Los okupas no son delincuentes comunes, sino una joven pareja con tres hijos que, tras quedarse —según ellos— sin empleo, han decidido permanecer en la vivienda sin pagar ni un euro. La inmobiliaria que gestionó el alquiler colocó a esta familia utilizando la nómina del padre de la chica como garantía, una persona que ni vive allí ni da señales de vida. Hoy, Mari Carmen y su hijo Omar asumen los costes judiciales, los impuestos, la basura y los honorarios del abogado: 350 euros al mes que les exprimen unas pensiones que ya no alcanzan para vivir.
«Yo he trabajado en lo que ha hecho falta, hasta con mi hijo pequeño y discapacitado. Si he tenido que limpiar, lo he hecho; si he tenido que ir a un matadero, también. Ellos pueden hacer lo mismo o irse a buscar otra cosa. Pero yo no puedo mantenerles», denuncia la propietaria a Libremercado, que recoge su historia. Su estado de salud ha empeorado: más dolores, nuevas pastillas, y un encierro forzado en su propia casa por la ansiedad.
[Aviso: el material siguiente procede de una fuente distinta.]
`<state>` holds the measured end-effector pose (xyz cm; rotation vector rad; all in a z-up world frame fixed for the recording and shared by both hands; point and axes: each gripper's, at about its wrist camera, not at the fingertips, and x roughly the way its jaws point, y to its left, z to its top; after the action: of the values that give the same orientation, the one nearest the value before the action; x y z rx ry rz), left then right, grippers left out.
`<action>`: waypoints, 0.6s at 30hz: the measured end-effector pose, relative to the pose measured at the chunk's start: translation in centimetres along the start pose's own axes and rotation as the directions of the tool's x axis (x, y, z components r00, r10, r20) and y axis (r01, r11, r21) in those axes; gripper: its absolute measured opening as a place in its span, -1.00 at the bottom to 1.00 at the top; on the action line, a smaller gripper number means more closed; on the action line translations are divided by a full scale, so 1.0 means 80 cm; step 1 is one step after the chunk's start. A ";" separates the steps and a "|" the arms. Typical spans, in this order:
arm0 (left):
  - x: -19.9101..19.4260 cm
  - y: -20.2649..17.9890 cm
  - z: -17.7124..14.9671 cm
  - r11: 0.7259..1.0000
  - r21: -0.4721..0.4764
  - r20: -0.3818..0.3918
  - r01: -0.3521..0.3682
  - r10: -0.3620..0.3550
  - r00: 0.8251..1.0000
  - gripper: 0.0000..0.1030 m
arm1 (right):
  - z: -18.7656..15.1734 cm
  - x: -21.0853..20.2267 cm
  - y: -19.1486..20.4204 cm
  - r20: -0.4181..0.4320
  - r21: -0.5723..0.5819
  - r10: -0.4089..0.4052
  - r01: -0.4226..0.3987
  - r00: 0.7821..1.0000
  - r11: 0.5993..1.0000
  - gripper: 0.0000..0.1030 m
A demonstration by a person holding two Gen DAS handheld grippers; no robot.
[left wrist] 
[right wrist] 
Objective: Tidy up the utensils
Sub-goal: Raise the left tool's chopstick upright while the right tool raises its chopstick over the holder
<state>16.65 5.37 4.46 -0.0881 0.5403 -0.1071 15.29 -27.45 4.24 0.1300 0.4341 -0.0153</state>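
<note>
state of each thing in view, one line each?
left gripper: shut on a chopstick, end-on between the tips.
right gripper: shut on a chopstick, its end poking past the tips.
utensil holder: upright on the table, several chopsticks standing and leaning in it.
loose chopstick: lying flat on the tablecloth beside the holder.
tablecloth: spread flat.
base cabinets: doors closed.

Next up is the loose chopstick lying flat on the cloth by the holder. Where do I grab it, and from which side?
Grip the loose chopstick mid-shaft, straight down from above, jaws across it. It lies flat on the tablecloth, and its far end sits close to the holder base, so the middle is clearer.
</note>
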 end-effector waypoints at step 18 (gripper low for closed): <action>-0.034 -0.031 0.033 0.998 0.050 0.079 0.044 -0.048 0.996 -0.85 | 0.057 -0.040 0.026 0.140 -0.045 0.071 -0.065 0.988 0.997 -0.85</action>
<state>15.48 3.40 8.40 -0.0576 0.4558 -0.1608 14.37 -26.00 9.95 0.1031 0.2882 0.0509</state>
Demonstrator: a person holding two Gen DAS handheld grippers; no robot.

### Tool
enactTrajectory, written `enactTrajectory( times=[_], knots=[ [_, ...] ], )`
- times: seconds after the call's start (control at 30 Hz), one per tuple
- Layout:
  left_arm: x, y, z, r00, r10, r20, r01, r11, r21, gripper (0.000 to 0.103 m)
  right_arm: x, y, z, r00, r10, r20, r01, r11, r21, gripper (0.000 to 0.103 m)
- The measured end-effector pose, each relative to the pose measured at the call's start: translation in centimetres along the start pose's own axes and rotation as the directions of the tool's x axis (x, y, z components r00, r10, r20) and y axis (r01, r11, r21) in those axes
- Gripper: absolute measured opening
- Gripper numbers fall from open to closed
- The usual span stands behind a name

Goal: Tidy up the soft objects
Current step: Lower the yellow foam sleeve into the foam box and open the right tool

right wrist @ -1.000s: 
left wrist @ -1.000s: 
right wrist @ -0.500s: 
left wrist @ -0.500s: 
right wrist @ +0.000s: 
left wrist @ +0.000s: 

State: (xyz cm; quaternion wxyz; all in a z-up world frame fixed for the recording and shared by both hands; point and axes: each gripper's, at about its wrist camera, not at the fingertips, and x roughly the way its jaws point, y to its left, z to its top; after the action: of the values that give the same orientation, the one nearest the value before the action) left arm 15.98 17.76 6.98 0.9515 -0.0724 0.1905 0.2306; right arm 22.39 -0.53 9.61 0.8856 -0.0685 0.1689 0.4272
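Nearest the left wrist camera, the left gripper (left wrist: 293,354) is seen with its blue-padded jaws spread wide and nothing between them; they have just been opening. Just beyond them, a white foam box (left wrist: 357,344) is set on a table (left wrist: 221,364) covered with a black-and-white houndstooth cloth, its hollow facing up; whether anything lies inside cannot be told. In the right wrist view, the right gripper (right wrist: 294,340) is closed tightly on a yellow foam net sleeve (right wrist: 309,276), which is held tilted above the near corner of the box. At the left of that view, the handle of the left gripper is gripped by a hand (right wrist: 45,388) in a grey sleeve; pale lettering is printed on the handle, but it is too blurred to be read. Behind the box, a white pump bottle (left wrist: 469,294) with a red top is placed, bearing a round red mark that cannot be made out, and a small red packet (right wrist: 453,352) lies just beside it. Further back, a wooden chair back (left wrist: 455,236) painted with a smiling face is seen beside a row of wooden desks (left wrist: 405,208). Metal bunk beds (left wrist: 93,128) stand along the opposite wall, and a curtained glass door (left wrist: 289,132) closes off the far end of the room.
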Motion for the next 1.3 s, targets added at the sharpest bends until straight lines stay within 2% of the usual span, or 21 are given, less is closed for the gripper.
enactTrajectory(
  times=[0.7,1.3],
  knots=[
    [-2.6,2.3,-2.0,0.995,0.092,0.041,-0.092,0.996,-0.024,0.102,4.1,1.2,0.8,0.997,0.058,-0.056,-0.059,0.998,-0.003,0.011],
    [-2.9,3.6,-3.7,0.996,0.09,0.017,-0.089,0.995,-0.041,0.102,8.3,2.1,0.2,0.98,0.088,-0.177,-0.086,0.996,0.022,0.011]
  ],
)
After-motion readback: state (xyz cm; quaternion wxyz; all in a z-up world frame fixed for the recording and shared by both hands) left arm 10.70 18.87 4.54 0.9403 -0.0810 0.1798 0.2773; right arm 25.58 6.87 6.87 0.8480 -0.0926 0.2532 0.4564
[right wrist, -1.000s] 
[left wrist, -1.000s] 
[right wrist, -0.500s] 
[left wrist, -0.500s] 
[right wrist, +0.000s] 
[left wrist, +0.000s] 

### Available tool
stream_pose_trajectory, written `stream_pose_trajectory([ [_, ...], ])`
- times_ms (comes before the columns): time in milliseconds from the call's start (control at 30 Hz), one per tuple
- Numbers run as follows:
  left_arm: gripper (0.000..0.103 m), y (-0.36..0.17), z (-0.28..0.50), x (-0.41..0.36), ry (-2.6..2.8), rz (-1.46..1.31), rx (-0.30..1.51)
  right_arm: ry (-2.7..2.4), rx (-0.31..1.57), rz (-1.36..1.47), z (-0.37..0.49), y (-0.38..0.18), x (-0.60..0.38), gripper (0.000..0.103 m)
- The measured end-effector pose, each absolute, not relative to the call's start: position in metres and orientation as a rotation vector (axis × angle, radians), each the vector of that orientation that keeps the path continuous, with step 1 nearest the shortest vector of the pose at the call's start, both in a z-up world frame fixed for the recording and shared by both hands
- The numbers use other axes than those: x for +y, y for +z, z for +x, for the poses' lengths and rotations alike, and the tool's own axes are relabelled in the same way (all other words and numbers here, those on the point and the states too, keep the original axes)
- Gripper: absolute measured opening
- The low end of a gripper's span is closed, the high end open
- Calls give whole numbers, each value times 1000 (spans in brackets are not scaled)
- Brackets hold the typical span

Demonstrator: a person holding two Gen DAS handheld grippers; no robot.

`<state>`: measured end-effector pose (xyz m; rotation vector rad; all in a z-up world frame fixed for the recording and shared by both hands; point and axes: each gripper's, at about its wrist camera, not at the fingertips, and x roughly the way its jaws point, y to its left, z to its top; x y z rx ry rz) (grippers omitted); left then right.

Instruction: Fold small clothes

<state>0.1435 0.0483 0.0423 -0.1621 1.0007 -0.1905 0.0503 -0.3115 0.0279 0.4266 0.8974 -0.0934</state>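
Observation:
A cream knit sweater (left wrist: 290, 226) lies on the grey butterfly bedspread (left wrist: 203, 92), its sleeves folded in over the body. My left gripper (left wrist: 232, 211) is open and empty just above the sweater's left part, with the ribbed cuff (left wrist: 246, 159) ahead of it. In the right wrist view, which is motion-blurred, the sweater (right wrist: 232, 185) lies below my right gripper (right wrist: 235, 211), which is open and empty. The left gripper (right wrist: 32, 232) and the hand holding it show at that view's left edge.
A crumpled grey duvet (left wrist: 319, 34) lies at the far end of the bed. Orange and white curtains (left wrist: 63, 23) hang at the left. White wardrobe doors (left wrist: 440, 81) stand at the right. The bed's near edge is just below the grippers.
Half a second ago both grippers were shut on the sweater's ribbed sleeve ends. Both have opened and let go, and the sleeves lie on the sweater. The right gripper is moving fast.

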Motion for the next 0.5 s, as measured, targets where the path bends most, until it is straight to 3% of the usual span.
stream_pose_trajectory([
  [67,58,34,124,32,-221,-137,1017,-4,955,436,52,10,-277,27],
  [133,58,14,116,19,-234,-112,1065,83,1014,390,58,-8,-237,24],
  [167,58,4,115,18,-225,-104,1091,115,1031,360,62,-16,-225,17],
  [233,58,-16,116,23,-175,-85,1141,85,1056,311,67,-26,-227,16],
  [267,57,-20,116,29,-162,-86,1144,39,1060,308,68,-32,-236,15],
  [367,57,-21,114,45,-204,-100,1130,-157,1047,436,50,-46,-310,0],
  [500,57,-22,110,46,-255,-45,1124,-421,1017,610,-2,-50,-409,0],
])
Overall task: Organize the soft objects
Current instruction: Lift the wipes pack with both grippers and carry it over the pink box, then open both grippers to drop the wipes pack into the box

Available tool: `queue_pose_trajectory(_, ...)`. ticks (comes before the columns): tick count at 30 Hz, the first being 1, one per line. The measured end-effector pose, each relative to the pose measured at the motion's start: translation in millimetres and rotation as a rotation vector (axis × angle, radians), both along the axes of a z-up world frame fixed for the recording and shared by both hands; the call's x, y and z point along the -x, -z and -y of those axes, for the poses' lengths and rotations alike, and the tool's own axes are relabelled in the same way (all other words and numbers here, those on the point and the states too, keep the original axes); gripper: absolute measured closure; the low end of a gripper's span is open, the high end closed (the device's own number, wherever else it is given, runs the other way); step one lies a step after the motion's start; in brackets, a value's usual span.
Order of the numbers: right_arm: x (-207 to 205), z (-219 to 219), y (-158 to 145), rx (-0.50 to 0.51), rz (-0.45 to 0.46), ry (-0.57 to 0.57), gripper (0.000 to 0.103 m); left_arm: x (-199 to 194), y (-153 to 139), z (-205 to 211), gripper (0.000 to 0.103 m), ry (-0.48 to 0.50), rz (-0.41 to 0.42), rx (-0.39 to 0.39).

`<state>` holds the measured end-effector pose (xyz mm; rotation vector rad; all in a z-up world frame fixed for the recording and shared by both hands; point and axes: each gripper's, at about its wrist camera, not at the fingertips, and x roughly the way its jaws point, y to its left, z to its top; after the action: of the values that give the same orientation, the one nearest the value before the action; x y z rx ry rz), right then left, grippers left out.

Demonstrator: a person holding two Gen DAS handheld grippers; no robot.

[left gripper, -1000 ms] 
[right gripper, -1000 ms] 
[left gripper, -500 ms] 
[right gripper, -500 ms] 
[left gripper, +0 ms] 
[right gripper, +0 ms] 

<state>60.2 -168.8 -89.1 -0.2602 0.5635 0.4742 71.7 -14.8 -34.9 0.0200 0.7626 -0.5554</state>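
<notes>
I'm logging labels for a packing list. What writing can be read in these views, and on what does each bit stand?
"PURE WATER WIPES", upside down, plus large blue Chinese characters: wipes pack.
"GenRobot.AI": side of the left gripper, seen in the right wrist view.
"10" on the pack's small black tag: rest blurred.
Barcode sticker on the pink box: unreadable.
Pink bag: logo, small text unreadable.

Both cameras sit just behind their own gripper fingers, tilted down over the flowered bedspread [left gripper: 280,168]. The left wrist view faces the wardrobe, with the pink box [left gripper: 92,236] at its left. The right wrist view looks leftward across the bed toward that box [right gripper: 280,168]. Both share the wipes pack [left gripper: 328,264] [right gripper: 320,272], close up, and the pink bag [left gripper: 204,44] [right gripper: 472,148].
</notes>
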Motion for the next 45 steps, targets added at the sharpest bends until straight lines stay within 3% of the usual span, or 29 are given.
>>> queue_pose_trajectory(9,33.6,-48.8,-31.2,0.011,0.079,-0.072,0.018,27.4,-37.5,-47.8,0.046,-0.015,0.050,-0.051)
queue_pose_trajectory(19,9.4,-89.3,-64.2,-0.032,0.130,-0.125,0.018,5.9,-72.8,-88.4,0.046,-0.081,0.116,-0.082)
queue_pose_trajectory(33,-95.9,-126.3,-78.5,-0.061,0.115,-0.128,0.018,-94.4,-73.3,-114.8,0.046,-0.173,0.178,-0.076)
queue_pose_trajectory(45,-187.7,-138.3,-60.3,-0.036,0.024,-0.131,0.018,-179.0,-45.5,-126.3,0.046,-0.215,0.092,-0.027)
Pero el drama no acaba ahí. La trampa de la inmobiliaria fue decisiva. Tras años sin encontrar comprador para el piso, una vecina alertó de que había gente dentro. La agencia había entregado las llaves sin contrato ni aviso previo. Mari Carmen acabó firmando a regañadientes, engañada por la promesa de que no habría problemas. Dos meses después, los pagos ya llegaban tarde y mal. Desde enero, no ha ingresado nada.
El seguro, que también se apoyaba en la falsa solvencia del padre de la inquilina, tampoco da soluciones. Mari Carmen y su hijo descubren con indignación que la agencia había «metido con calzador» al padre en el contrato para que las cuentas cuadraran y así forzar su aprobación.
«Nosotros venimos de muchas desgracias», lamenta. «Mi hijo fue atropellado de niño y cobra 500 euros. Este piso era nuestro pequeño salvavidas, y nos lo han quitado«, añade.
El mensaje de Mari Carmen al Gobierno es claro: «¿Dónde queda el derecho a la propiedad privada? Si estas personas son vulnerables, que las ayuden ustedes. No somos los pequeños propietarios quienes tenemos que pagar el precio de sus políticas».